▶ _What to produce_: Take the data and return it in full. Change nothing.

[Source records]

──────────────────────────────

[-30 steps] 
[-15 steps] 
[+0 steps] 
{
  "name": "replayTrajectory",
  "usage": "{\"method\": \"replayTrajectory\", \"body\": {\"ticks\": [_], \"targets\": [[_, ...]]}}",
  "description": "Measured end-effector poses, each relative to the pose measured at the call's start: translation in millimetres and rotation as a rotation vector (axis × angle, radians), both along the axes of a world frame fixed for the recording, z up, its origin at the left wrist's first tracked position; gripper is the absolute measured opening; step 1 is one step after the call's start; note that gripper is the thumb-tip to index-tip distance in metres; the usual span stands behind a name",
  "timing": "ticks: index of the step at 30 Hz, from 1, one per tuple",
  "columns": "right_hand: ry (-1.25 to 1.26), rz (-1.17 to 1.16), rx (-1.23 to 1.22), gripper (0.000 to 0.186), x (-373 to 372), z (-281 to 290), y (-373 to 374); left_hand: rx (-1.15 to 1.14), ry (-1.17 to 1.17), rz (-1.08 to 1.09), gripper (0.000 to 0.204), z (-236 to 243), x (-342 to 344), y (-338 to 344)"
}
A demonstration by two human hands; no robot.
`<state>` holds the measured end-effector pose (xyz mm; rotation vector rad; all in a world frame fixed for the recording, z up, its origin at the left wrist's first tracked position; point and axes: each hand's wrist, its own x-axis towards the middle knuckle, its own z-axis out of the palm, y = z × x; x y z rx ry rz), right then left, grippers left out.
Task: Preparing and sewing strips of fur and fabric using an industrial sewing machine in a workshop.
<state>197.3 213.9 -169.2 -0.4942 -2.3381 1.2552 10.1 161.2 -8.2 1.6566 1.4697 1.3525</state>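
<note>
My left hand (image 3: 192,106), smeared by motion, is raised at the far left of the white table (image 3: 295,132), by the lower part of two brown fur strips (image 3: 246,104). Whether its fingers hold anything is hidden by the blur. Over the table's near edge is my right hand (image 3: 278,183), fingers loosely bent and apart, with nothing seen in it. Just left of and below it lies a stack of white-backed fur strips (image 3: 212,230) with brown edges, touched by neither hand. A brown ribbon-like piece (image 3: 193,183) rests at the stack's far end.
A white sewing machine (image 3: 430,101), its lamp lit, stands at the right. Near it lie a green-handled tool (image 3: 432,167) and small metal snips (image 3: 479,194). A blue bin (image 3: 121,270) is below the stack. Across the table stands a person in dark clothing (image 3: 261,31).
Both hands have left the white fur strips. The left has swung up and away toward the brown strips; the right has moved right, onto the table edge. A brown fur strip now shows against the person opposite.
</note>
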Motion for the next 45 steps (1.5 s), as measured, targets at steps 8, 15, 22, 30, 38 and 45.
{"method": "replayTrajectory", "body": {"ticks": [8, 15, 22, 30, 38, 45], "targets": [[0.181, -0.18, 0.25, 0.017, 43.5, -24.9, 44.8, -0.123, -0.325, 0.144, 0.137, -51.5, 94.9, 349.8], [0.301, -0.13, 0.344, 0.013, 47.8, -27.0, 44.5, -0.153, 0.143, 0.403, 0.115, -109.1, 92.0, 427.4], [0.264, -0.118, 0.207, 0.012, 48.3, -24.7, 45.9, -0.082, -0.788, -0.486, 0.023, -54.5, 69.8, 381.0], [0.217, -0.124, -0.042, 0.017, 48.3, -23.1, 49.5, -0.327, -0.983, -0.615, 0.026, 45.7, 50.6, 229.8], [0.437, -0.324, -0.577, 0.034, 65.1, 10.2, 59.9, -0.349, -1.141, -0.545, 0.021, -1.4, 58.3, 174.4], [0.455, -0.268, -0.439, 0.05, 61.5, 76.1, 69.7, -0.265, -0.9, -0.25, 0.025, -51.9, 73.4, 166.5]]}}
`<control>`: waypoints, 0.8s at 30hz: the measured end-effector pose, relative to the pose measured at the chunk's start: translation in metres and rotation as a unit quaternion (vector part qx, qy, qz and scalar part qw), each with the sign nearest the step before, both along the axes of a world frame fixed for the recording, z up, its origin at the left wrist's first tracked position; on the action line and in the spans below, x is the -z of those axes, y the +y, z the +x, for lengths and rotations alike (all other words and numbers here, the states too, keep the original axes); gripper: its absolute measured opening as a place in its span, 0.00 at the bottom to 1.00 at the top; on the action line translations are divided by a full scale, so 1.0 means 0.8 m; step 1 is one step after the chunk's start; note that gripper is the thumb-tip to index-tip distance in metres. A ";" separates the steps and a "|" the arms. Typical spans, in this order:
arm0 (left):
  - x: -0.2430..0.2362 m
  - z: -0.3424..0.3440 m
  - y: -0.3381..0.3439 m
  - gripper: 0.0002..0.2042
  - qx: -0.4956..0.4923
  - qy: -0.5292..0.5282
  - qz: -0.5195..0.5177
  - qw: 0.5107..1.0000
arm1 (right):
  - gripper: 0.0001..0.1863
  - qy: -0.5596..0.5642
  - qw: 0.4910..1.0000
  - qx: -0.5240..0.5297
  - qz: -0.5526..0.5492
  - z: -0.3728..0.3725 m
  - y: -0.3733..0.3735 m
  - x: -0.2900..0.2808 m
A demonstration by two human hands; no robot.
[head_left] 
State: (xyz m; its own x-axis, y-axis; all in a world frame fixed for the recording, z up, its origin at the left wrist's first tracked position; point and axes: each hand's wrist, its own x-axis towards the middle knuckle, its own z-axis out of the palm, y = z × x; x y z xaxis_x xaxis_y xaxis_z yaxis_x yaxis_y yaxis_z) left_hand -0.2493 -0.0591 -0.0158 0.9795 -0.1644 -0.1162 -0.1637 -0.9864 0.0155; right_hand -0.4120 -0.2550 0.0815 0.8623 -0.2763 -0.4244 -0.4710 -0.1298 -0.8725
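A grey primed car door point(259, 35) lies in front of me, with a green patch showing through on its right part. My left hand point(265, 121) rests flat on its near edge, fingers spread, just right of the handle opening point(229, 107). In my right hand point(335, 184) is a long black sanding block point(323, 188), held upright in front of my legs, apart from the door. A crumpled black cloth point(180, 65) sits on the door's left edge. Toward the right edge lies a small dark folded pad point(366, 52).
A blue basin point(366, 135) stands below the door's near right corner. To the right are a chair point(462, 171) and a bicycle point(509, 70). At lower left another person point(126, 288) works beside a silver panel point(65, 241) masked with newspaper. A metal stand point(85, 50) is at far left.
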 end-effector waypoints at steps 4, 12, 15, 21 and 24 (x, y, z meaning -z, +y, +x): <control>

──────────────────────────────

▶ _Response area_:
[-30 steps] 
[-15 steps] 
[+0 steps] 
{
  "name": "replayTrajectory",
  "usage": "{\"method\": \"replayTrajectory\", \"body\": {\"ticks\": [_], \"targets\": [[_, ...]]}}",
  "description": "Measured end-effector poses, each relative to the pose measured at the call's start: translation in millimetres and rotation as a rotation vector (axis × angle, radians), both along the axes of a world frame fixed for the recording, z up, its origin at the left wrist's first tracked position; gripper is the absolute measured opening; step 1 is one step after the call's start; note that gripper is the thumb-tip to index-tip distance in metres; the usual span stands behind a name",
  "timing": "ticks: index of the step at 30 Hz, from 1, one per tuple",
  "columns": "right_hand: ry (-1.25 to 1.26), rz (-1.17 to 1.16), rx (-1.23 to 1.22), gripper (0.000 to 0.186), x (-373 to 372), z (-281 to 290), y (-373 to 374); left_hand: rx (-1.15 to 1.14), ry (-1.17 to 1.17), rz (-1.08 to 1.09), gripper (0.000 to 0.204), z (-236 to 243), x (-342 to 344), y (-338 to 344)"
}
A demonstration by two human hands; no robot.
`<state>` holds the measured end-effector pose (xyz mm; rotation vector rad; all in a world frame fixed for the recording, z up, its origin at the left wrist's first tracked position; point and axes: each hand's wrist, its own x-axis towards the middle knuckle, its own z-axis out of the palm, y = z × x; x y z rx ry rz), right then left, grippers left out.
Task: Preparing and sewing strips of fur and fabric using an industrial sewing machine in a workshop.
<state>197.3 213.9 -169.2 -0.4942 -2.3381 1.2552 10.1 161.2 -8.2 1.6566 1.4697 1.3525</state>
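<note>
My left hand (image 3: 192,106), smeared by motion, is raised at the far left of the white table (image 3: 295,132), by the lower part of two brown fur strips (image 3: 246,104). Whether its fingers hold anything is hidden by the blur. Over the table's near edge is my right hand (image 3: 278,183), fingers loosely bent and apart, with nothing seen in it. Just left of and below it lies a stack of white-backed fur strips (image 3: 212,230) with brown edges, touched by neither hand. A brown ribbon-like piece (image 3: 193,183) rests at the stack's far end.
A white sewing machine (image 3: 430,101), its lamp lit, stands at the right. Near it lie a green-handled tool (image 3: 432,167) and small metal snips (image 3: 479,194). A blue bin (image 3: 121,270) is below the stack. Across the table stands a person in dark clothing (image 3: 261,31).
Both hands have left the white fur strips. The left has swung up and away toward the brown strips; the right has moved right, onto the table edge. A brown fur strip now shows against the person opposite.
</note>
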Motion for the next 45 steps (1.5 s), as measured, targets at steps 8, 15, 22, 30, 38 and 45.
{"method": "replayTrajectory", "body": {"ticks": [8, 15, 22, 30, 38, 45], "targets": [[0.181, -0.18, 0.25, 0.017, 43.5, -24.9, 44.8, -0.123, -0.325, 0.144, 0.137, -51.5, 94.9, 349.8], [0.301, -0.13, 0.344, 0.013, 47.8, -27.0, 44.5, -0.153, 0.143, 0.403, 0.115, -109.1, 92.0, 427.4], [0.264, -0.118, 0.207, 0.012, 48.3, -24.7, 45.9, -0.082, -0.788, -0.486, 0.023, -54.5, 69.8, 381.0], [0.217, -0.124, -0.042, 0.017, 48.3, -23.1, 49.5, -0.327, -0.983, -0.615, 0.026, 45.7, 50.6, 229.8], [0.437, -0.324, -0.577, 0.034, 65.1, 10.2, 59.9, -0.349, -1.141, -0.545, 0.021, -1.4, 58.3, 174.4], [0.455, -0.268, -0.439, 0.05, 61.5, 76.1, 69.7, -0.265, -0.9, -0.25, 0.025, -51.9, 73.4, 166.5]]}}
`<control>`: waypoints, 0.8s at 30hz: the measured end-effector pose, relative to the pose measured at the chunk's start: translation in metres and rotation as a unit quaternion (vector part qx, qy, qz and scalar part qw), each with the sign nearest the step before, both along the axes of a world frame fixed for the recording, z up, its origin at the left wrist's first tracked position; on the action line and in the spans below, x is the -z of those axes, y the +y, z the +x, for lengths and rotations alike (all other words and numbers here, the states too, keep the original axes); gripper: its absolute measured opening as a place in its span, 0.00 at the bottom to 1.00 at the top; on the action line translations are divided by a full scale, so 1.0 means 0.8 m; step 1 is one step after the chunk's start; note that gripper is the thumb-tip to index-tip distance in metres. A ";" separates the steps and a "|" the arms. Typical spans, in this order:
arm0 (left):
  - x: -0.2430..0.2362 m
  - z: -0.3424..0.3440 m
  - y: -0.3381..0.3439 m
  - gripper: 0.0002..0.2042
  - qx: -0.4956..0.4923
  - qy: -0.5292..0.5282
  - qz: -0.5195..0.5177
  - qw: 0.5107..1.0000
arm1 (right):
  - gripper: 0.0001..0.1863
  - qy: -0.5596..0.5642
  - qw: 0.4910..1.0000
  - qx: -0.5240..0.5297
  - qz: -0.5526..0.5492
  - z: -0.3728..0.3725 m
  - y: -0.3733..0.3735 m
  - x: -0.2900..0.2808 m
A demonstration by two human hands; no robot.
[head_left] 
State: (xyz m; its own x-axis, y-axis; all in a world frame fixed for the recording, z up, its origin at the left wrist's first tracked position; point and axes: each hand's wrist, its own x-axis towards the middle knuckle, its own z-axis out of the palm, y = z × x; x y z xaxis_x xaxis_y xaxis_z yaxis_x yaxis_y yaxis_z) left_hand -0.2493 -0.0591 -0.0158 0.9795 -0.1644 -0.1162 -0.1637 -0.9864 0.0155; right_hand -0.4120 -0.2550 0.0815 0.8623 -0.2763 -0.4244 -0.4710 -0.1298 -0.8725
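A grey primed car door point(259, 35) lies in front of me, with a green patch showing through on its right part. My left hand point(265, 121) rests flat on its near edge, fingers spread, just right of the handle opening point(229, 107). In my right hand point(335, 184) is a long black sanding block point(323, 188), held upright in front of my legs, apart from the door. A crumpled black cloth point(180, 65) sits on the door's left edge. Toward the right edge lies a small dark folded pad point(366, 52).
A blue basin point(366, 135) stands below the door's near right corner. To the right are a chair point(462, 171) and a bicycle point(509, 70). At lower left another person point(126, 288) works beside a silver panel point(65, 241) masked with newspaper. A metal stand point(85, 50) is at far left.
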 end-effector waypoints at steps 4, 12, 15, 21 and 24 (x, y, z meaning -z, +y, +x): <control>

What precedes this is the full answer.